How does deferred LINQ query execution actually work?
Recently I faced such question:
What numbers will be printed considering the following code:
class Program
{
static void Main(string[] args)
{
int[] numbers = { 1, 3, 5, 7, 9 };
int threshold = 6;
var query = from value in numbers where value >= threshold select value;
threshold = 3;
var result = query.ToList();
result.ForEach(Console.WriteLine);
Console.ReadLine();
}
}
Answer: 3, 5, 7, 9
Which was quite surprising to me. I thought that threshold
value will be put onto stack at the query construction and later at execution time, that number will be pulled back and used in the condition..which didn't happen.
Another case (numbers
is set to null
just before execution):
static void Main(string[] args)
{
int[] numbers = { 1, 3, 5, 7, 9 };
int threshold = 6;
var query = from value in numbers where value >= threshold select value;
threshold = 3;
numbers = null;
var result = query.ToList();
...
}
Seems to have no effect on the query.
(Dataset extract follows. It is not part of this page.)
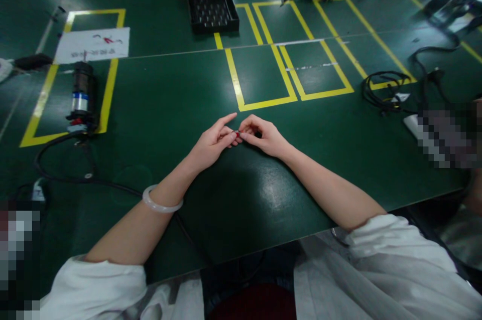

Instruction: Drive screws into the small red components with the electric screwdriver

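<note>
At the left a dark cylindrical tool (81,92) stands on the green tabletop (158,89), well apart from both hands; nearer the middle, the left hand (209,144) has its index finger stretched out and its thumb closed towards the curled fingers, pinching a small red piece (238,134). That piece sits directly between the two sets of fingertips, neither hand clearly nearer, its long axis too small to tell; on its right, the right hand (269,137) pinches it between thumb and bent forefinger.
</note>
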Action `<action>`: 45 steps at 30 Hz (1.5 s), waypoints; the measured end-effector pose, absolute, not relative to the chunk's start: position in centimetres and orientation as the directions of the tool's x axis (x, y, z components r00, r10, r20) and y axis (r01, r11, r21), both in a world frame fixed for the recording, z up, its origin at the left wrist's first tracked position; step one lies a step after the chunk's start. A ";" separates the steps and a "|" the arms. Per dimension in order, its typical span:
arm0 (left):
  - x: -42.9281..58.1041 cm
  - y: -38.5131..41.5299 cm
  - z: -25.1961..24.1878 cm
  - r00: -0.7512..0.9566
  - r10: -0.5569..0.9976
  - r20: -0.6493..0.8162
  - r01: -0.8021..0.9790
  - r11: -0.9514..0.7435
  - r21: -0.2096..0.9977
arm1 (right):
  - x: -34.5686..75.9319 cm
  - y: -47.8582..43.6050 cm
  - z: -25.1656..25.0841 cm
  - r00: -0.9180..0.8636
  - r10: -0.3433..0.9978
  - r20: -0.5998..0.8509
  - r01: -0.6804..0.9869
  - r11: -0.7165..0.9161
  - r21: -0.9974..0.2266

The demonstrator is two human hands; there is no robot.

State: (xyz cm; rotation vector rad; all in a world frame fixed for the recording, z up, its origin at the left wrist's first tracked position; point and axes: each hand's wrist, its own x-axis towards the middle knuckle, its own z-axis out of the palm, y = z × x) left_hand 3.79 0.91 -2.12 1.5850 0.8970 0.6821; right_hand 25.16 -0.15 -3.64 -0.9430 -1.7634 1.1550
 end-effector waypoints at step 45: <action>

It prints out exactly the same answer as in previous example.
Could anyone help me understand what is really going on behind the scene? Why changing threshold
has the impact on the query execution while changing numbers
doesn't?
Solution 1:
Your query can be written like this in method syntax:
var query = numbers.Where(value => value >= threshold);
Or:
Func<int, bool> predicate = delegate(value) {
return value >= threshold;
}
IEnumerable<int> query = numbers.Where(predicate);
These pieces of code (including your own query in query syntax) are all equivalent.
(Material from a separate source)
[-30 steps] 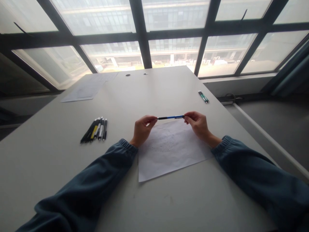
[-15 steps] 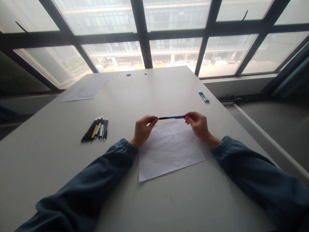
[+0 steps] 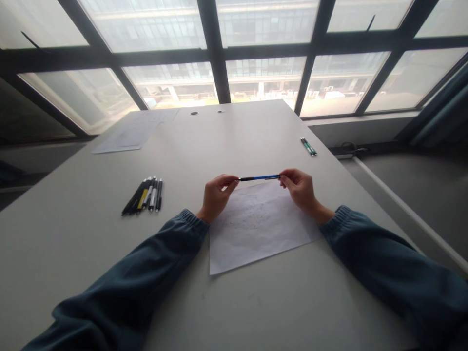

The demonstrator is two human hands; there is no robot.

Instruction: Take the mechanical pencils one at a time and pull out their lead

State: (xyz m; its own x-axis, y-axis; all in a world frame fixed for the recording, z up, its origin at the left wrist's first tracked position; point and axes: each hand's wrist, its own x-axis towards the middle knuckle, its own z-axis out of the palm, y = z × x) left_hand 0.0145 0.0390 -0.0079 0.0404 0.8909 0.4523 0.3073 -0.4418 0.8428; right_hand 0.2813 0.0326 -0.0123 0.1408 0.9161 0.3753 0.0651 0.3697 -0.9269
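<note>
A blue pen (image 3: 260,177) with a black grip section is held level between my two hands, above the far edge of a sheet of paper. My left hand (image 3: 218,194) pinches its dark tip end. The clip end is pinched between the thumb and fingers of my right hand (image 3: 299,186). Below lies the white sheet of paper (image 3: 252,248), slightly creased, with faint pencil-like marks on it. My forearms rest on either side of the sheet.
Several black, white and yellow pens (image 3: 145,196) lie grouped at the left on the white table (image 3: 219,146). Green pens (image 3: 309,146) lie near the right edge. More papers (image 3: 126,136) lie at the far left. Windows (image 3: 263,78) stand behind the table.
</note>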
When you unroll the query like that, you see that predicate
is an anonymous method and threshold
is a closure in that method. That means it will assume the value at the time of execution. The compiler will generate an actual (non-anonymous) method that will take care of that. The method will not be executed when it's declared, but for each item when query
is enumerated (the execution is deferred). Since the enumeration happens after the value of threshold
is changed (and threshold
is a closure), the new value is used.
When you set numbers
to null
, you set the reference to nowhere, but the object still exists. The IEnumerable
returned by Where
(and referenced in query
) still references it and it does not matter that the initial reference is null
now.
That explains the behavior: numbers
and threshold
play different roles in the deferred execution. numbers
is a reference to the array that is enumerated, while threshold
is a local variable, whose scope is ”forwarded“ to the anonymous method.
Extension, part 1: Modification of the closure during the enumeration
You can take your example one step further when you replace the line...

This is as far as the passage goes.